En sortant, Axel emprunte les boulevards vers la maison de la radio. En sortant, Alex emprunte les boulevards vers la maison de la radio.

Axel contourne le bâtiment rond. Alex contourne le bâtiment rond.

Klaxon de camion.

Alex tourne la tête. Axel tourne la tête.

Et PAF! Ils se cognent.

« Oh, pardon ! Non, non, c'est moi ! » dit Axel. « Oh, pardon ! Non, non, c'est moi ! » dit Alex.

Ils se dévisagent, sourient, éclatent de rire.

« C'est dingue ! » dit Axel. « C'est dingue ! » dit Alex.

Ils ne sourient plus. Là c'est trop. Ils passent l'accord tacite de ne plus ouvrir la bouche et tentent de passer la porte tambour, ensemble, leurs violons à la main. Trop proches, ça coince ! Ils poussent, ça se débloque d'un coup, ils tombent à l'intérieur et embrassent le carrelage au même moment. On espère que les violons ne sont pas cassés, ce serait la goutte d'eau.

Alex veut semer Axel et presse le pas, rageusement. Axel veut semer Alex et presse le pas, rageusement.

Alex entre dans la salle de répétition, et son ambiance feutrée, la concentration des autres musiciens, l'apaise immédiatement. Axel entre dans la salle de répétition, et son ambiance feutrée, la concentration des autres musiciens, l'apaise immédiatement.

Alors ils s'assoient à leur place et jouent.

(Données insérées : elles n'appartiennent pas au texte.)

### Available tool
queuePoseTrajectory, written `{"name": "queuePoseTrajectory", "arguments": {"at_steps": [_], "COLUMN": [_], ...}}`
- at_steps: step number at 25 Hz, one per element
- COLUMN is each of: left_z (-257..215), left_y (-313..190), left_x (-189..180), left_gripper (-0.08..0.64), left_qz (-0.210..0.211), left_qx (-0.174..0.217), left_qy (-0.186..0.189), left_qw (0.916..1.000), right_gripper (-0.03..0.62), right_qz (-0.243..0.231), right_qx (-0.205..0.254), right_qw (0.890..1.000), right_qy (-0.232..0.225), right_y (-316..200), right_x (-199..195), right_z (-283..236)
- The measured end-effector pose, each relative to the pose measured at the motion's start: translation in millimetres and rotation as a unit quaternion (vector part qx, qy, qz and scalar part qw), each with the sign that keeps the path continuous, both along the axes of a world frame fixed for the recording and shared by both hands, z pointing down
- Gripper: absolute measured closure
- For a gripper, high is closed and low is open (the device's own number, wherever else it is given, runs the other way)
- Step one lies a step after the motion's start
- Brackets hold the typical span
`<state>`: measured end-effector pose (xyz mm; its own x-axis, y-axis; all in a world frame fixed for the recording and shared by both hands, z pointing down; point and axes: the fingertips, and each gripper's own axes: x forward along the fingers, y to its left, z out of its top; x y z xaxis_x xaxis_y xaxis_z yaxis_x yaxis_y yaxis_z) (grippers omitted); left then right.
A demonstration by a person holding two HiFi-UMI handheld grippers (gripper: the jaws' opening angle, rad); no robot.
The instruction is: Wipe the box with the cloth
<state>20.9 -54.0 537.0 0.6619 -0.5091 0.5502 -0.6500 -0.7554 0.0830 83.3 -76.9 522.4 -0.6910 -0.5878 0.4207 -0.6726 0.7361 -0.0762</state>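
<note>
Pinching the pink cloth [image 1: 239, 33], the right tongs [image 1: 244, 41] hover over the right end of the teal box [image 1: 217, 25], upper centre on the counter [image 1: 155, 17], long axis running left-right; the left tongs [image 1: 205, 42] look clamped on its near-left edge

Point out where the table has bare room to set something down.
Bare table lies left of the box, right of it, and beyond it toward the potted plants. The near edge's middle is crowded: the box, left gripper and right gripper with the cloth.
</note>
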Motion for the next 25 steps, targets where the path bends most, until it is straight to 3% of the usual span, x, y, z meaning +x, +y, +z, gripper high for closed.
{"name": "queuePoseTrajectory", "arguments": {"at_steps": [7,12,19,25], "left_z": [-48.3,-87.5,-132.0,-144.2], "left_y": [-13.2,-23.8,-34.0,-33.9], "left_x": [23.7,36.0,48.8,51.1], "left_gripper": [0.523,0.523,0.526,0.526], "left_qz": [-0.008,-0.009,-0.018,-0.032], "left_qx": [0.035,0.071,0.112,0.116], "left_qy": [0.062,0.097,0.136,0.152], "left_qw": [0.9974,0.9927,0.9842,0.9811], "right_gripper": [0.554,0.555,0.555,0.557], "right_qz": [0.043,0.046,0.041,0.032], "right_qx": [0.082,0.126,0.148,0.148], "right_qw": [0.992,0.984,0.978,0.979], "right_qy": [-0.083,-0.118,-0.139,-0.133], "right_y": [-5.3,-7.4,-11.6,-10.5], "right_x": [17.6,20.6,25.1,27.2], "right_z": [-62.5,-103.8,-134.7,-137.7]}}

Ils se connaissent, évidemment, ça fait six mois qu'ils jouent l'un à côté de l'autre, ils ont même déjà discuté. Mais s'étaient-ils déjà regardés ? Avaient-ils déjà vu l'être humain assis à leur côté toutes ces journées avant d'avoir eu à traverser un tourniquet avec fracas ? Pourtant, cela fait déjà plusieurs semaines qu’ils s’endorment et se réveillent au même moment, même en pleine nuit, que leurs humeurs se synchronisent et que leur cœur bat au même rythme. Évidemment, ils l’ignorent. Axel était né à Neuilly, Alex à Passy. Il avait commencé tôt le conservatoire, elle aussi. Pas nés le même jour, mais dans le même hôpital. Pas avec le même docteur, mais sont-ils si différents ? Il et elle ont appris à marcher sur le parquet ciré, le vélo dans les parcs, l'amour sur les plages de Ré et le reste dans des écoles privées. Il et elle n’ont pas fini avocate d’affaire ou médecin, car il et elle n’ont pas eu la chance de rater leur carrière dans la musique. Les deux ont atterri dans le même orchestre, comme une évidence, comme si leur place les attendait. Leur place, Axel et Alex l’occupent à la perfection. L’incident à l’entrée n’a esquinté ni leur violon, ni leur concentration, ni leur talent. Imperturbables, comme les dix-huit autres violons, comme les quatre-vingts autres musiciens, tout ce petit monde déroule la symphonie comme on se brosse les dents le matin. Alex et Axel se les brossent en rythme. Les notes s’enchaînent, vite, lentement, triste quand il faut, fort au bon moment. Les archets frottent, les vents soufflent, et les marteaux s’abattent sur les peaux tendues. Premier mouvement, check, deuxième mouvement, OK. Reprise du leitmotiv. S’il y avait un public, il aurait des frissons. Ça joue bien, ça sait jouer. Par cœur, parfait. Pourquoi on répète encore, déjà ?

« PON ! »

Un canard, mais pas n’importe quel canard. Chacun des quatre-vingt-deux musiciens a fait une fausse note, en même temps, pour rien, et s’est arrêté de jouer. Même ceux qui n’avaient rien à jouer se sont manifestés.

Silence.

Épuisement général, ras-le-bol contenu, déprime soudaine. À quoi bon ?

« J’ai besoin de réfléchir. » dit l’orchestre, d’une seule voix.

Comme un seul homme, tous se lèvent et sortent au pas de l’oie. Le chef d’orchestre, médusé, regarde le flot des musiciens quitter la salle de répétition. Peu de temps après, on entend un grand bruit : quatre-vingt-deux personnes ne peuvent entrer en même temps dans la porte tambour, celle-ci a cédé et les concertistes se dispersent, libres, dans le 16ème arrondissement de Paris.